== Segment start ==

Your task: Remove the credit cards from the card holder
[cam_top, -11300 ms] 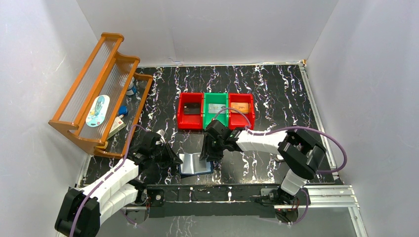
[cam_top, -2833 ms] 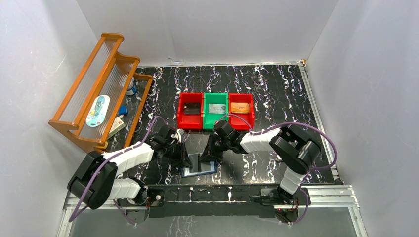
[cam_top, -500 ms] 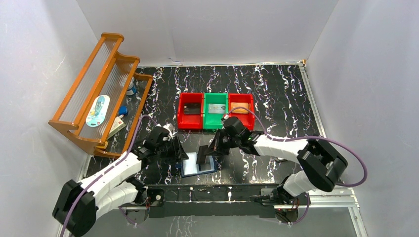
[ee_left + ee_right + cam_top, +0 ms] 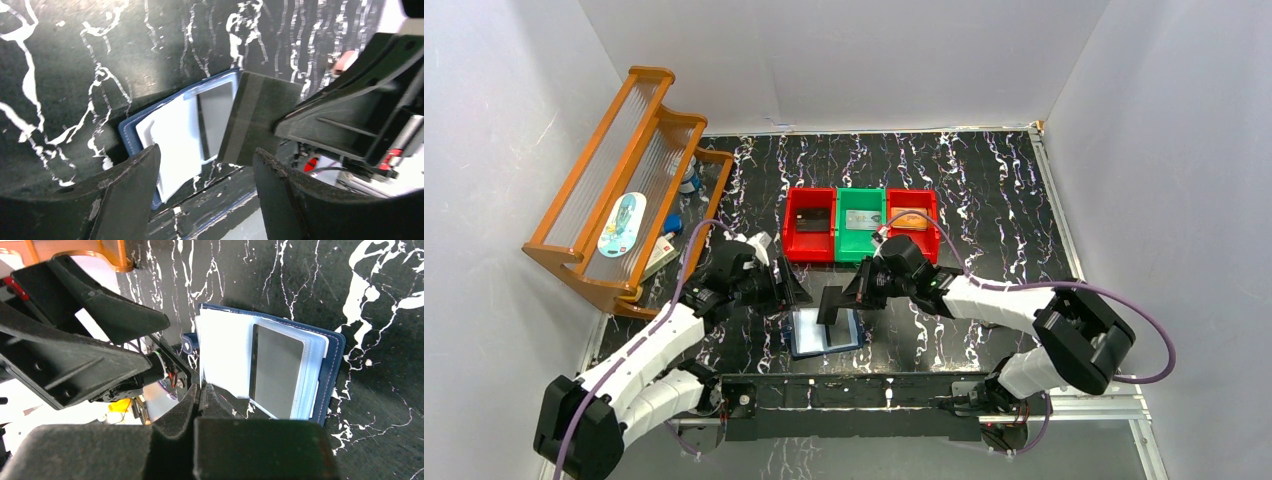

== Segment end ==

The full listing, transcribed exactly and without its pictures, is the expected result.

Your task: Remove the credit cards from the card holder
[cam_top, -11300 ms] 
[cam_top, -2833 ms] 
[cam_top, -500 ms] 
[ee_left + ee_right + cam_top, +0 ms] 

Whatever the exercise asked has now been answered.